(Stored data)
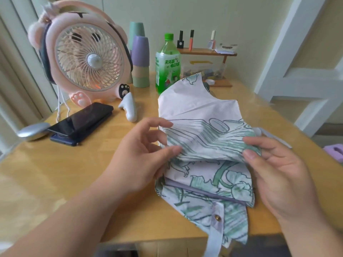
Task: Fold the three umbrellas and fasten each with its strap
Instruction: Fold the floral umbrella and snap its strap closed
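Observation:
A white umbrella [200, 115] with green leaf drawings lies loose and unfolded on the wooden table [55, 173], right of centre. My left hand [141, 154] pinches a fold of its canopy between thumb and fingers at the left side. My right hand [278, 169] pinches the same fold at the right edge. The umbrella's strap [216, 225] with a brass snap hangs over the table's front edge, unfastened. A lilac rib or seam [204, 191] runs across the lower canopy. No other umbrella is in view.
A pink desk fan [87, 56] stands at the back left, with stacked cups [141, 60] and a green bottle [167, 65] beside it. A dark phone [81, 121], a grey mouse [33, 131] and a white gadget [130, 106] lie left. A small shelf [206, 51] holds nail polish bottles.

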`<state>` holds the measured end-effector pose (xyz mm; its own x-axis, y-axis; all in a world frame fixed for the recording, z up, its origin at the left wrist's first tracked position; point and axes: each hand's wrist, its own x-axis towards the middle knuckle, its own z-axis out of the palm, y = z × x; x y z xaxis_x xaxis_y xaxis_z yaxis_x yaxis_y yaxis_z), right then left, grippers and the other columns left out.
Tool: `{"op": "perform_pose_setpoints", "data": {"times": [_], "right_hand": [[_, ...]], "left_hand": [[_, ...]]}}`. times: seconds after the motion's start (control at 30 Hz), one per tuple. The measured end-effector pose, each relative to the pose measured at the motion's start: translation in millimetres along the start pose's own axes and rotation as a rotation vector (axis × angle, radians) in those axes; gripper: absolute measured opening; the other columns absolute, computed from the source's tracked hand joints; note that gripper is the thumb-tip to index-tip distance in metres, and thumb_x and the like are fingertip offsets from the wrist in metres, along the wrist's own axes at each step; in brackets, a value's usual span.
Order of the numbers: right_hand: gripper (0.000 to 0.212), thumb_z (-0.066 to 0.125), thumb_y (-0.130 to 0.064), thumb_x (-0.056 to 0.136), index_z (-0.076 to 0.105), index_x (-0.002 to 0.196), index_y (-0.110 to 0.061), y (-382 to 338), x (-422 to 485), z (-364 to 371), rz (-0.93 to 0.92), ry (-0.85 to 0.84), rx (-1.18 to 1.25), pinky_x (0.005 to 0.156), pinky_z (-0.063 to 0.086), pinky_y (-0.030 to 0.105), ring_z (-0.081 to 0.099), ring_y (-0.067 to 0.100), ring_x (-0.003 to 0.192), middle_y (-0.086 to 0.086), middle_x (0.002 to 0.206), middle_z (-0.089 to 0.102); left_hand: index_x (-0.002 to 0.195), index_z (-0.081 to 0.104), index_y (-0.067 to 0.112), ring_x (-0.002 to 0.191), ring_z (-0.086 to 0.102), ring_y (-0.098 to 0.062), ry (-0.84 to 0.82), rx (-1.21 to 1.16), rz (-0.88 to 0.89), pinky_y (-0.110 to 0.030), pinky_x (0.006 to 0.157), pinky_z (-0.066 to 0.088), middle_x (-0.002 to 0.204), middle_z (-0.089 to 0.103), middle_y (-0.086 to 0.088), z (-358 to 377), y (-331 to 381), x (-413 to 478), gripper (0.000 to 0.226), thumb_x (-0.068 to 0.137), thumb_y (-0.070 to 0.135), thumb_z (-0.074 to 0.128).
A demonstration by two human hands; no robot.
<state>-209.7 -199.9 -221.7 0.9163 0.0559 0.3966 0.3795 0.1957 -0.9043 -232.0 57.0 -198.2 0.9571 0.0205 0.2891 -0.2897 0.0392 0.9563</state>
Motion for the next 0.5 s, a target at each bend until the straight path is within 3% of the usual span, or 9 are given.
{"op": "perform_pose_setpoints", "data": {"times": [0.1,0.2,0.27,0.33,0.4,0.5], "right_hand": [[0.049,0.091,-0.049,0.065,0.078,0.106,-0.025,-1,2,1,0.009,0.013,0.090,0.095,0.054,0.047,0.072,0.028,0.097,0.011,0.098,0.078],[0.031,0.077,-0.022,0.076,0.074,0.107,-0.024,-4,3,4,0.035,0.020,0.179,0.092,0.055,0.048,0.073,0.028,0.098,0.012,0.100,0.078],[0.031,0.060,-0.004,0.083,0.065,0.110,-0.019,-9,5,6,0.060,0.030,0.262,0.085,0.061,0.046,0.073,0.028,0.097,0.013,0.101,0.077],[0.036,0.051,0.002,0.085,0.060,0.113,-0.018,-12,7,4,0.086,0.033,0.308,0.081,0.063,0.043,0.072,0.028,0.097,0.013,0.102,0.075],[0.037,0.058,-0.003,0.086,0.058,0.120,-0.018,-12,7,3,0.090,-0.010,0.317,0.081,0.062,0.043,0.071,0.029,0.098,0.015,0.105,0.074],[0.069,0.086,-0.017,0.079,0.053,0.139,-0.024,-8,2,2,0.061,-0.209,0.223,0.098,0.056,0.045,0.066,0.031,0.120,0.014,0.133,0.067]], "left_hand": [[0.103,0.053,0.009,0.035,0.033,-0.016,0.063,-0.104,0.037,-0.022,0.036,0.025,0.068,0.053,-0.011,-1,-2,3,0.027,0.081,0.010,0.069],[0.101,0.057,0.012,0.035,0.036,-0.018,0.094,-0.153,0.008,-0.021,0.038,0.024,0.073,0.054,-0.016,-1,-4,4,0.019,0.086,0.017,0.067],[0.112,0.061,0.017,0.038,0.049,-0.024,0.034,-0.132,-0.023,-0.024,0.038,0.033,0.082,0.060,-0.015,-5,-5,4,0.027,0.089,0.020,0.074],[0.130,0.057,0.027,0.051,0.062,-0.031,-0.124,-0.104,-0.019,-0.028,0.044,0.045,0.097,0.067,-0.013,-9,-8,2,0.055,0.082,0.015,0.081],[0.135,0.053,0.033,0.057,0.064,-0.030,-0.224,0.001,0.043,-0.030,0.053,0.052,0.104,0.070,-0.012,-8,-12,-2,0.069,0.078,0.009,0.083],[0.119,0.064,0.028,0.048,0.054,-0.021,-0.065,0.068,0.107,-0.026,0.048,0.047,0.090,0.064,-0.019,-4,-12,-1,0.047,0.078,0.010,0.080]]}}
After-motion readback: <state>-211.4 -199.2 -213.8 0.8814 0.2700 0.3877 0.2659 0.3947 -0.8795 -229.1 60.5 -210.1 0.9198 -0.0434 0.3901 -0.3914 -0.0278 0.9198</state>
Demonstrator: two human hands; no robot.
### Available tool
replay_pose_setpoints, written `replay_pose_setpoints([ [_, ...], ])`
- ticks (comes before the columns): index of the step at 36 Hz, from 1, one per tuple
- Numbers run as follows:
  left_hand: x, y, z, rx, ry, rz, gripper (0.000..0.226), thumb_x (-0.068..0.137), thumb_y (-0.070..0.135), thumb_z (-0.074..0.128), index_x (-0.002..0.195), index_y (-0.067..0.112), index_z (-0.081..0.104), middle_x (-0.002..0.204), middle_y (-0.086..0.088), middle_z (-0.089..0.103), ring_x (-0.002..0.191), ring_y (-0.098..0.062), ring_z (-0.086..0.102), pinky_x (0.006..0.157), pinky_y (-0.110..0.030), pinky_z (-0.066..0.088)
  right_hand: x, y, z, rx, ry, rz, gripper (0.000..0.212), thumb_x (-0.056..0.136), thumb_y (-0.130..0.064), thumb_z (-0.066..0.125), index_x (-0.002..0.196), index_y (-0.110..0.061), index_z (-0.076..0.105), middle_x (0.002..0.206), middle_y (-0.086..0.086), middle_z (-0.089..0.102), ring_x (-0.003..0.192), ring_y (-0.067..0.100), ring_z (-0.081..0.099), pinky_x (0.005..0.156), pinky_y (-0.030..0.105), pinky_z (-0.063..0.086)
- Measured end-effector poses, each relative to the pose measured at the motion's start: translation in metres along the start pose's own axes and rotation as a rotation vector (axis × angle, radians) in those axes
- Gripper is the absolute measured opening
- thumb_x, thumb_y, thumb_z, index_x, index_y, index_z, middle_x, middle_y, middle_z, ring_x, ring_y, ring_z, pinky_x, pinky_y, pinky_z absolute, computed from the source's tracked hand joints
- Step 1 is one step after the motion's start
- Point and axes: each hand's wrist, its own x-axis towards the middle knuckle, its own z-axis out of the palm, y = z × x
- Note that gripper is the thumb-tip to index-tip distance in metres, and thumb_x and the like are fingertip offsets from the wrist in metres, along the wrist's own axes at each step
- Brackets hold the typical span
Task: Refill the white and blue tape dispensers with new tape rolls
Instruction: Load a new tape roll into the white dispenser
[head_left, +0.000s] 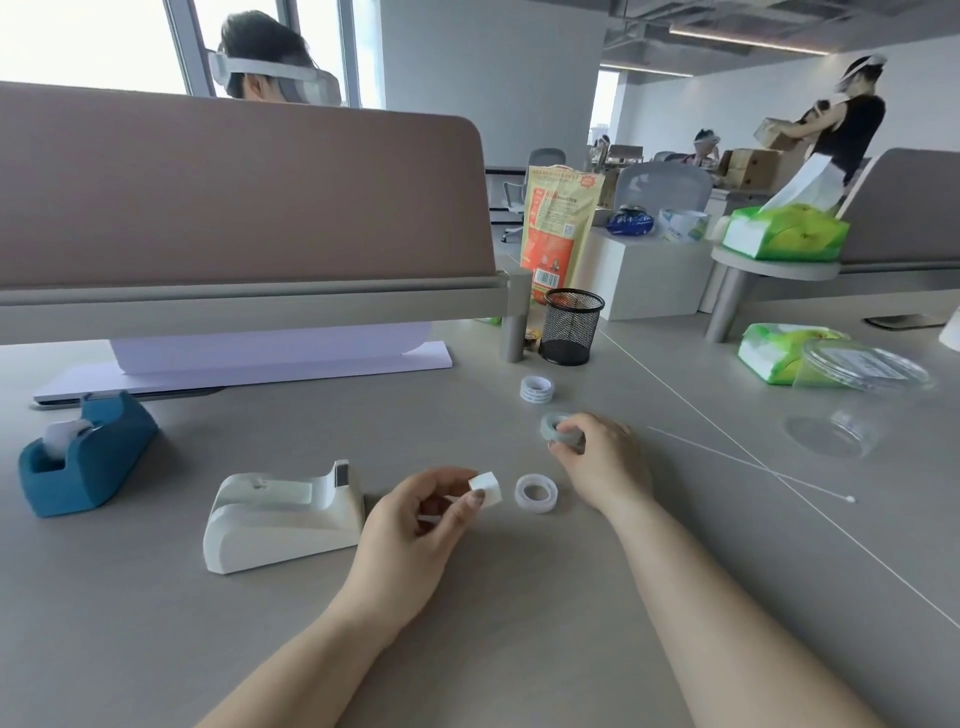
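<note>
Grey desk (519, 597): left hand (410, 530) pinches a white hub (487, 487), clear tape roll (536, 492) lying flat just right of it; right hand (605, 462), above, grips a grey ring (558, 430).

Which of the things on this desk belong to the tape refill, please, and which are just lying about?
Job: white dispenser, blue dispenser, loose roll, stacked rolls, grey ring in right hand, white piece in left hand.
Lying about: mesh cup, snack bag, tissue packs, plastic lid, stick.
</note>
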Motion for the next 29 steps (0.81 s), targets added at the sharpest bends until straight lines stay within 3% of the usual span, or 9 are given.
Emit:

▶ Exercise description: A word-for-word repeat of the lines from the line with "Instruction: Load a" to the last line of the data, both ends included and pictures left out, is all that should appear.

▶ Solution to this exercise:
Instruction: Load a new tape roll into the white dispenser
[head_left, +0.000s] 
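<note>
Grey desk (519, 597): left hand (410, 530) pinches a white hub (487, 487), clear tape roll (536, 492) lying flat just right of it; right hand (605, 462), above, grips a grey ring (558, 430).

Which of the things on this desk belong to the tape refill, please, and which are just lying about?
Job: white dispenser, blue dispenser, loose roll, stacked rolls, grey ring in right hand, white piece in left hand.
Lying about: mesh cup, snack bag, tissue packs, plastic lid, stick.
</note>
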Motion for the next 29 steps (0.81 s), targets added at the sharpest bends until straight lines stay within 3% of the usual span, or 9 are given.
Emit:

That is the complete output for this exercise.